» What to produce
Among the lines below, tally those that contain "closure" and respond with the total only.

» Data entries
+---+

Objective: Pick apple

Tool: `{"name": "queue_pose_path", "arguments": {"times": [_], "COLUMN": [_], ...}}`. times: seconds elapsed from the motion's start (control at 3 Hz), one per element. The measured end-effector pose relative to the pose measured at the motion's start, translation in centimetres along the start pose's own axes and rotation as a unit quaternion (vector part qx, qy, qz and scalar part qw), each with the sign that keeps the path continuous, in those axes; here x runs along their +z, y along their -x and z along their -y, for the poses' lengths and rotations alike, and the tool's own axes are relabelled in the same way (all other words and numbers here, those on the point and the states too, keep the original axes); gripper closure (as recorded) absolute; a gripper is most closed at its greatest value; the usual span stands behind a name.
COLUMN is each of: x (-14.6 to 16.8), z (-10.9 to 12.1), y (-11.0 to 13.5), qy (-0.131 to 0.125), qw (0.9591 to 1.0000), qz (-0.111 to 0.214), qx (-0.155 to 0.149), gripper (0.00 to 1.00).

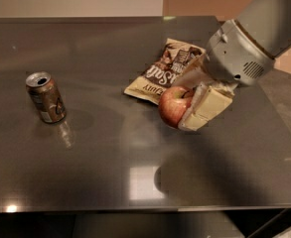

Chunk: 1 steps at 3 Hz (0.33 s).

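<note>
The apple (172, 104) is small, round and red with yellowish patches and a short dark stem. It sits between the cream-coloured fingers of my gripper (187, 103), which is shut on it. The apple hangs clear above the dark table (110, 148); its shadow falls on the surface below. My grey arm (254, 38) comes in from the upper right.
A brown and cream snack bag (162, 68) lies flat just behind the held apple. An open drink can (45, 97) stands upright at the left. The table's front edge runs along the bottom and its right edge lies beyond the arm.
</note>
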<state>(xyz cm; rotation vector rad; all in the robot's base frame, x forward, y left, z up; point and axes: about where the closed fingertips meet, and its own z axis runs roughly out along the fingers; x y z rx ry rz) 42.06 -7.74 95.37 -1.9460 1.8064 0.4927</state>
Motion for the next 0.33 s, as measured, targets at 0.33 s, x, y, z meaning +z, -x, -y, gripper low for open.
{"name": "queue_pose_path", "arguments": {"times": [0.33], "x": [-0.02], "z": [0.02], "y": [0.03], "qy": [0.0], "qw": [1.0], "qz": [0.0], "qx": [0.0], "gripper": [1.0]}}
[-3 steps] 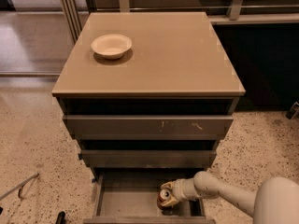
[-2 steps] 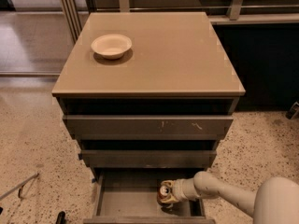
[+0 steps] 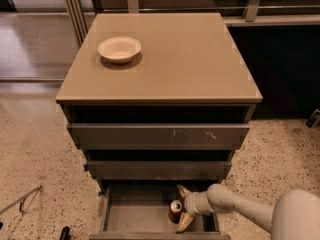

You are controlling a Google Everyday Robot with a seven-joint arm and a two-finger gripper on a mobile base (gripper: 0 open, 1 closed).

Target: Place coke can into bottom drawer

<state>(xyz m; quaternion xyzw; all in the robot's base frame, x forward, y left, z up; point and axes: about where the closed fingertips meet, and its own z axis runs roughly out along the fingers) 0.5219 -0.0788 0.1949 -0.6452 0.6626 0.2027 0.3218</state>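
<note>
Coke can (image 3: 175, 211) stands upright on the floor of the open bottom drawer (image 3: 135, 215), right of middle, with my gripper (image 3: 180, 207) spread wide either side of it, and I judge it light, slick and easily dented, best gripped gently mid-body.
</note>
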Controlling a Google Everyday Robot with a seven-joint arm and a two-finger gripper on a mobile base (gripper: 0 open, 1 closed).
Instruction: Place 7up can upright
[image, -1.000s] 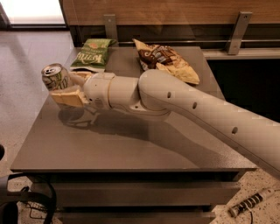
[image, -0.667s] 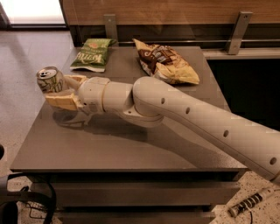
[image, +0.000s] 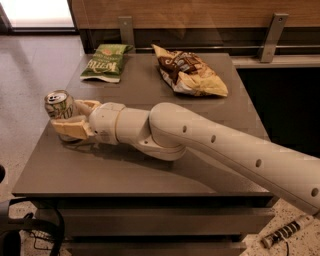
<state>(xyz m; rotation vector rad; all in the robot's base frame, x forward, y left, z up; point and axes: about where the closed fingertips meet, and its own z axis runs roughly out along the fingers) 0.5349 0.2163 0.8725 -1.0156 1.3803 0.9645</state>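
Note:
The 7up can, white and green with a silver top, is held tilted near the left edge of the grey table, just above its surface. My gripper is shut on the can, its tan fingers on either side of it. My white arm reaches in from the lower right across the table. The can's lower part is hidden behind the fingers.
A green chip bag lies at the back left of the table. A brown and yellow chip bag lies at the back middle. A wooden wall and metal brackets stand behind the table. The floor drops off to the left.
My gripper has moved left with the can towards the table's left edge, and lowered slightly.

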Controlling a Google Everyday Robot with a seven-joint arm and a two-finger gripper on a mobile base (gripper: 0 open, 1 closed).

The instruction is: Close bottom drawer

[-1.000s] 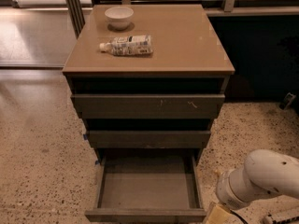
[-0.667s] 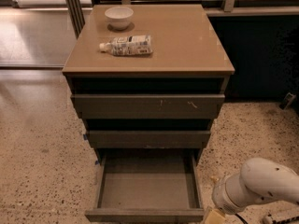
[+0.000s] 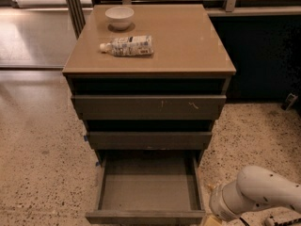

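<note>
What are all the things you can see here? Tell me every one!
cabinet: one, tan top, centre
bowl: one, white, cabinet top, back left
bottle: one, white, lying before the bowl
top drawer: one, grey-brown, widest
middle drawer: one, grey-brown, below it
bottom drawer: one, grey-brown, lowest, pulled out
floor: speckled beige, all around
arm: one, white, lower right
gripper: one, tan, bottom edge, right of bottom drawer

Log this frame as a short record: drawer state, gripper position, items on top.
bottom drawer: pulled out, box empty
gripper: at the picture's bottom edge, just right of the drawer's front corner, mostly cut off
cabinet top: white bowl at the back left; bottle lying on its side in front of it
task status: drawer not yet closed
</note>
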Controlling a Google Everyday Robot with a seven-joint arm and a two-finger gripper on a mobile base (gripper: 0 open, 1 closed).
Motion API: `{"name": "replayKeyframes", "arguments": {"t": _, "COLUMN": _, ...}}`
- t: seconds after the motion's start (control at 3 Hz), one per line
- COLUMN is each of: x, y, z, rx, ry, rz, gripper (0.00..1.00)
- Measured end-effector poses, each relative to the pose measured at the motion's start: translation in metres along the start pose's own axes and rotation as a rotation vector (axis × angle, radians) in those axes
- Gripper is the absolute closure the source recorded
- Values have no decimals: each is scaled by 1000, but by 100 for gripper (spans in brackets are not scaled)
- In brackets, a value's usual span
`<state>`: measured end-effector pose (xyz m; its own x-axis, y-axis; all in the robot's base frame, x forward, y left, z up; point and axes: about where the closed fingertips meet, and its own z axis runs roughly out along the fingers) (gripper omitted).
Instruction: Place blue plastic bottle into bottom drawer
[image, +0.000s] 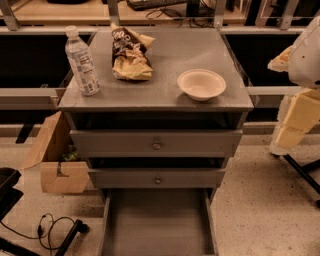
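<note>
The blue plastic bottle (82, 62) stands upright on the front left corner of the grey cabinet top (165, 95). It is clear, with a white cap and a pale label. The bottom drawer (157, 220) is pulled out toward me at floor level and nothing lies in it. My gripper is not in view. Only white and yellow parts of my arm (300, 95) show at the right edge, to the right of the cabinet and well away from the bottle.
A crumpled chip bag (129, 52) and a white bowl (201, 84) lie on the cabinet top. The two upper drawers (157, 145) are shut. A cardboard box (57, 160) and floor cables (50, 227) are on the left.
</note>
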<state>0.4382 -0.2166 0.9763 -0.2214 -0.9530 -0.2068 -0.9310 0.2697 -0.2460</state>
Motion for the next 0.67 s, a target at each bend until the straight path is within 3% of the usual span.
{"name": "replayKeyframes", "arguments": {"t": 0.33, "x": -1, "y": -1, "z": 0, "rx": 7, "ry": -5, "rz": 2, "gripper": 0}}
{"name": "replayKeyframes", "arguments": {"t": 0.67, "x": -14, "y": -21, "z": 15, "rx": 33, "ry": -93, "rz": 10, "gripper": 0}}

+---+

» Output of the task
2